CL: The law does vary from state-to-state, but as a general rule, no, courts are unwilling to terminate parental rights unless there is a judicial finding that the parent is unfit, or in the event of an adoption. Courts are understandably reluctant to relieve a parent of his or her responsibility to raise the child and pay for the child's expenses, as it puts all of the responsibility solely on one parent, when it took 2 parents to conceive the child.
MB: What is the first step to filing for child support?
CL: Every county in the country has a child support enforcement bureau whose sole job is to help people obtain and enforce child support orders at no cost to them, or a minor fee. The first step is to open a case with that office. The other option is to seek assistance of a family law attorney who can file a request for child support on your behalf. If you are unsure where to go or who to call just refer to…google. Example: Lee county (in FL), Genesee County (MI) and Union County (NJ) + Child Support Enforcement. This will take you straight to the right office.
MB: How is child support calculated when two parents were never married?
CL: Every state has their own statewide guidelines, which are crafted by the lawmakers and jurisdiction is held where the child resides. If dad lives in NYC and mom + child live in Florida—the Florida law applies. The main factors that are generally considered are 1) the parties' incomes 2) the amount of time each party spends with the child 3) extra expenses like work-related day care, school tuition, summer camp fees and health insurance (+ other medical expenses) for the child.
MB: Can child support be modified to increase or decrease the payment?
CL: Yes.
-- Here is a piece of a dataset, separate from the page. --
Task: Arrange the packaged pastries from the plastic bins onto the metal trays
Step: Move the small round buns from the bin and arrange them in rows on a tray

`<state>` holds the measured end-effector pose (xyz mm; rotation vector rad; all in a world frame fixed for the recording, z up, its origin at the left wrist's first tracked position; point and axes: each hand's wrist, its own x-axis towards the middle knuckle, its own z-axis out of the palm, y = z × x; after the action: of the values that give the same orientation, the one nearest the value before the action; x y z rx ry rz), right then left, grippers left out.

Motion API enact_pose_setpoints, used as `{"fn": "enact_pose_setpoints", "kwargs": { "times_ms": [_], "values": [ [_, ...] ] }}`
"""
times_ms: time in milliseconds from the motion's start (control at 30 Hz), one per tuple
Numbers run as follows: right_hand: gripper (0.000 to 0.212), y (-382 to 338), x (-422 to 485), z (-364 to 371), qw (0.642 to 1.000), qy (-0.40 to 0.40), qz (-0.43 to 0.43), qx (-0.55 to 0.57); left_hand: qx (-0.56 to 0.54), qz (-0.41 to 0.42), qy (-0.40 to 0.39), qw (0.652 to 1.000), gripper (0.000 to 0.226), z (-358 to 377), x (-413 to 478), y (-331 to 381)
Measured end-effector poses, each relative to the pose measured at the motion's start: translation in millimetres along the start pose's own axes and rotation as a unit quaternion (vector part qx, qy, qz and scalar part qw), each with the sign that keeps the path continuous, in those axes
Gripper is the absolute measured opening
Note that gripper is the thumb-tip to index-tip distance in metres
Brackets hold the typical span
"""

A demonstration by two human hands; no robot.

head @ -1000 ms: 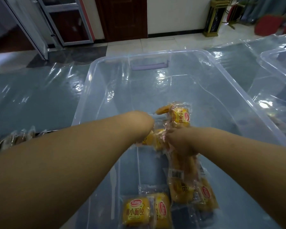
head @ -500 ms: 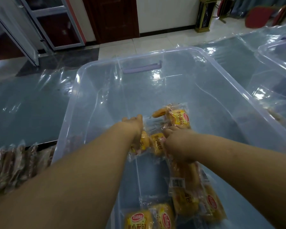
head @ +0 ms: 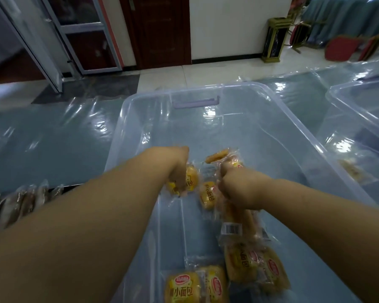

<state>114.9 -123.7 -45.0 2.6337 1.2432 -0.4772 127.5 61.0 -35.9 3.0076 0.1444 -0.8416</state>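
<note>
I'm working inside the clear bin (head: 127, 119), its far half bare toward 12 o'clock. My left hand (head: 179, 171) is closed around a packaged bun (head: 192, 179), long axis toward 12. My right hand (head: 239, 189) grips several wrappers (head: 235, 215) hanging toward 6. Loose buns (head: 182, 287) lie at the near wall.

Two bare forearms, sleeveless to the frame's lower edge, end in the left hand (head: 178, 171) and right hand (head: 239, 186), without rings, watch or gloves
</note>
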Motion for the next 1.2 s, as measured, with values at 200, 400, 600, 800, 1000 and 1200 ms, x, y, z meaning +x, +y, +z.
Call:
{"fn": "enact_pose_setpoints", "kwargs": {
  "times_ms": [200,400,600,800,1000,1200],
  "values": [
    [0.014,2.0,-18.5,-20.8,0.997,0.052,0.051,0.026,-0.037,0.016,0.144,0.989,0.065,-24.4,-57.2,-5.7],
    [0.01,-2.9,-47.9,-37.9,0.955,0.267,0.093,0.093,-0.161,0.026,0.313,0.936,0.079,-33.4,-138.4,-20.3],
    [0.013,-28.9,-83.9,-68.8,0.885,0.429,0.092,0.156,-0.282,0.036,0.426,0.859,0.074,-23.0,-217.1,-41.8],
    [0.012,-84.6,-110.8,-100.8,0.798,0.545,0.082,0.245,-0.337,0.028,0.506,0.793,0.074,0.6,-285.6,-69.4],
    [0.016,-189.6,-117.8,-118.5,0.761,0.581,0.026,0.289,-0.358,-0.004,0.535,0.765,0.067,52.0,-358.7,-139.6],
    [0.015,-324.1,-100.5,-106.8,0.757,0.558,-0.019,0.339,-0.366,-0.055,0.526,0.766,0.074,132.7,-443.2,-239.0]
  ]
}}
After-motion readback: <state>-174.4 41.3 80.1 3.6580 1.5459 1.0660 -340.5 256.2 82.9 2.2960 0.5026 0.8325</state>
The custodial or non-custodial parent needs to file a motion with the court to revise the child support according to new income. It is advisable to have a clause in your agreement that requires the parties to exchange tax returns each year. If not, once the motion for increased or decreased support is filed, financial information must be disclosed.
MB: Tax returns and pay stubs are required from both parents to calculate child support, but what if the custodial parent has a hunch the parent paying child support has other cash income coming in, or a second/new job he or she is not reporting?
CL: Not only is it OK to do your own investigation, it's dumb not to. The payor can get in big trouble (perjury) for not disclosing his or her full income and thereby lying to the court. The person receiving child support has every right to know the full story when it comes to the payor's income, because their child is entitled to it. Apart from hiring a forensic accountant, it is perfectly fine to cold call or email an employer, or the HR department to confirm employment. You have a right to all pertinent info related to the payor's income.